Biodegradable BOPP Film
PAS 9017 certified biodegradable polypropylene film using Polymateria biotransformation technology. Fully biodegrades in the natural environment without creating microplastics. Same performance as standard BOPP, still fully recyclable.
Key Features & Benefits
PAS 9017 Certified
British Standard certification for biodegradation in open-air terrestrial environments - the first standard of its kind
No Microplastics
Fully biodegrades to CO2, water, and biomass - not fragmentation like oxo-degradable films
Same Performance
Identical clarity, stiffness, barrier properties, and machinability to standard BOPP
Still Recyclable
Fully compatible with existing PP recycling streams - gives recycling every chance to happen
Time-Controlled
Remains stable during shelf life (6-24 months), only biodegrades after escaping into the environment
Food Safe
FDA and EU 10/2011 food contact compliant, OECD eco-toxicity tested
About Biodegradable BOPP
For Packaging That Might Escape
Around 22% of plastic waste escapes waste management systems globally. Polyolefins like PP and PE make up over half of all plastic pollution. This biodegradable BOPP addresses what happens when packaging doesn't make it to recycling - it fully biodegrades in the natural environment without leaving microplastics behind.

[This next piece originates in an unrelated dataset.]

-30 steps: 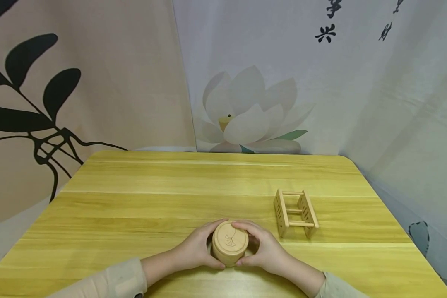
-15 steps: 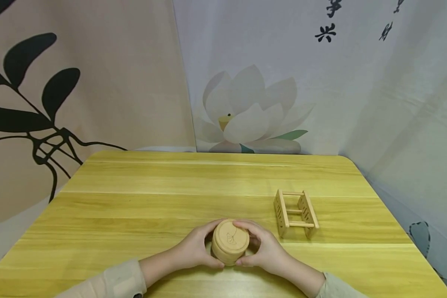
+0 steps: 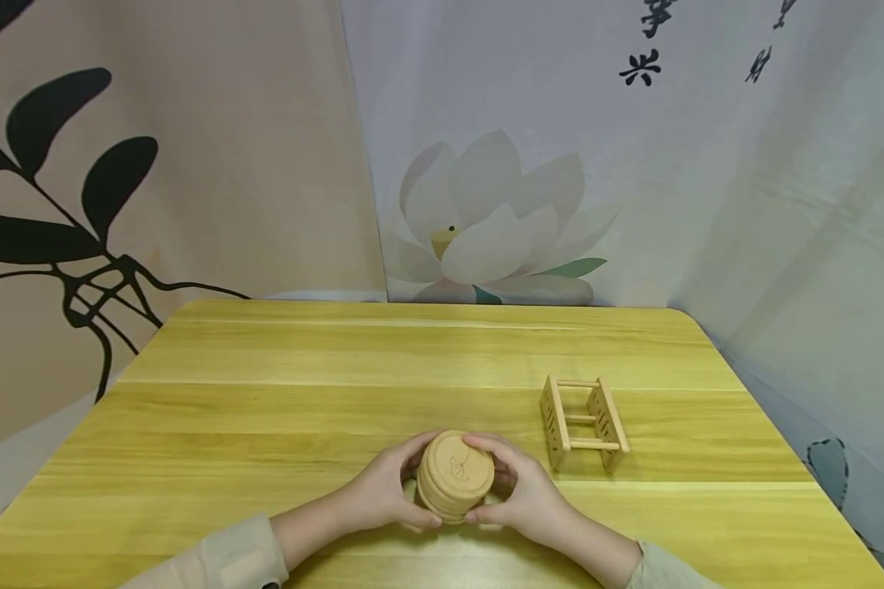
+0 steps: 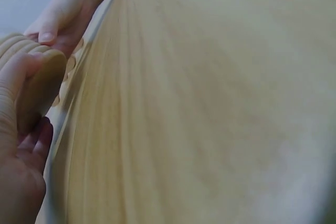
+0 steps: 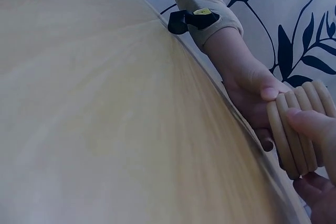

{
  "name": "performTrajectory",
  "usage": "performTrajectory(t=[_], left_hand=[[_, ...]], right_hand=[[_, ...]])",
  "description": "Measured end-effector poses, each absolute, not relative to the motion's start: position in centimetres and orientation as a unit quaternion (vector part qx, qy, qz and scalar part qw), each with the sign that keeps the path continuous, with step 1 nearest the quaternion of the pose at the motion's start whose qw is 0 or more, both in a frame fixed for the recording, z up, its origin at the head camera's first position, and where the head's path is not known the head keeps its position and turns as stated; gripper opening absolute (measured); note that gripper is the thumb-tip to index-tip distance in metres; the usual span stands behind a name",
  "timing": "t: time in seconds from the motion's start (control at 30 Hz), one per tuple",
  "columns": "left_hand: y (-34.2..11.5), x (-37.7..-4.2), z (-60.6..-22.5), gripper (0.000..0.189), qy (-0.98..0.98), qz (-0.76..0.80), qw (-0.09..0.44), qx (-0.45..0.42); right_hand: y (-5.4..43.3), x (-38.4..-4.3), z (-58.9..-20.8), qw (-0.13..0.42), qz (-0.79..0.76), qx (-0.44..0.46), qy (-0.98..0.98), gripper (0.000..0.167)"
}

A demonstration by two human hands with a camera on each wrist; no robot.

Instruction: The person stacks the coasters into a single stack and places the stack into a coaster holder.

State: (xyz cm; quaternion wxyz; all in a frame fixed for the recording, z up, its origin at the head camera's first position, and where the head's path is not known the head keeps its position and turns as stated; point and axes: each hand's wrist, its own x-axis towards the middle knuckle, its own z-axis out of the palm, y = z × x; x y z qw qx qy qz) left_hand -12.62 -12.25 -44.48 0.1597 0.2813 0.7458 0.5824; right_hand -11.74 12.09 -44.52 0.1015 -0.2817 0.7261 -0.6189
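A stack of several round wooden coasters, a thin leaf drawing on the top one, is held between both hands near the front of the table. My left hand grips its left side, thumb at the near lower edge and fingers round the far side. From the right, my right hand holds it the same way, with a finger at the top rim. In the right wrist view the coasters' edges lie layer against layer. The stack leans slightly, its top toward the right.
A small wooden rack with slotted side panels and round crossbars stands right of the hands, a short way behind them. The wooden table reaches back to a printed cloth backdrop.
Both hands have tilted the coaster stack a little, so more of its layered side shows and its top sits slightly higher. The rack stays in place.
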Motion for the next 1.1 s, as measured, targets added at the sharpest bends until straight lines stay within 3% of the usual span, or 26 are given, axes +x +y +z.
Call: performTrajectory(t=[0.67,1.1], left_hand=[[-12.2,-12.8,-43.9,0.093,0.717,0.613,0.158,0.291],[-12.1,-13.1,-43.4,0.088,0.703,0.630,0.154,0.292]], right_hand=[[12.1,-11.4,-44.0,0.102,-0.644,-0.263,0.711,0.085],[12.2,-11.4,-44.0,0.074,-0.656,-0.270,0.701,0.085]])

The Plastic Pollution Problem
Every year, around 350 million tonnes of plastic waste is produced globally. Of this, roughly 22% escapes waste management systems entirely - ending up in uncontrolled dumpsites, burned in open pits, or leaking into terrestrial and aquatic environments. The World Economic Forum estimates that 32% of single-use packaging escapes collection systems.
Polyolefins - polyethylene (PE) and polypropylene (PP) - are responsible for over half of all plastic pollution. These materials dominate packaging because they’re cheap, versatile, and perform well. But when they escape into the environment, they persist for centuries, gradually fragmenting into microplastics that contaminate soil, water, and food chains.
Standard recycling doesn’t solve this problem. Even countries with advanced waste management systems leak plastic into the environment. The UK, US, and Europe collectively leak around 170,000 tonnes of plastic into oceans annually, despite having sophisticated collection infrastructure.
What Biodegradable BOPP Offers
Biodegradable BOPP addresses the “fugitive plastic” problem - packaging that escapes collection and ends up in the natural environment. It uses biotransformation technology developed by Polymateria, a British company founded at Imperial College London. The technology is incorporated as a masterbatch additive during film extrusion.
The film performs identically to standard BOPP during its useful life. Same clarity, same stiffness, same barrier properties, same machinability on packaging equipment. The difference only matters if the packaging escapes into the environment - where it will fully biodegrade rather than persisting for centuries.
Critically, the film remains fully recyclable. If it enters the recycling stream, it gets recycled normally. Biotransformation is a failsafe for packaging that doesn’t make it to recycling, not a replacement for recycling.
How Biotransformation Works
The technology operates in three distinct phases:
Phase 1: Dormant Service Life
During normal use, the masterbatch additives remain completely dormant. The packaging functions exactly like standard BOPP - same shelf life, same product protection, same appearance. The dormancy period is set during manufacturing, typically 6-24 months depending on the application.
This dormancy is critical. It ensures the packaging works properly throughout its intended life, gives recycling every opportunity to happen, and only activates if the material escapes into an unmanaged environment.
Phase 2: Chemical Transformation
Once the dormancy period ends and the material is exposed to environmental conditions (UV light, heat, moisture, oxygen), catalysts in the masterbatch activate. These catalysts attack both the crystalline and amorphous regions of the polymer structure.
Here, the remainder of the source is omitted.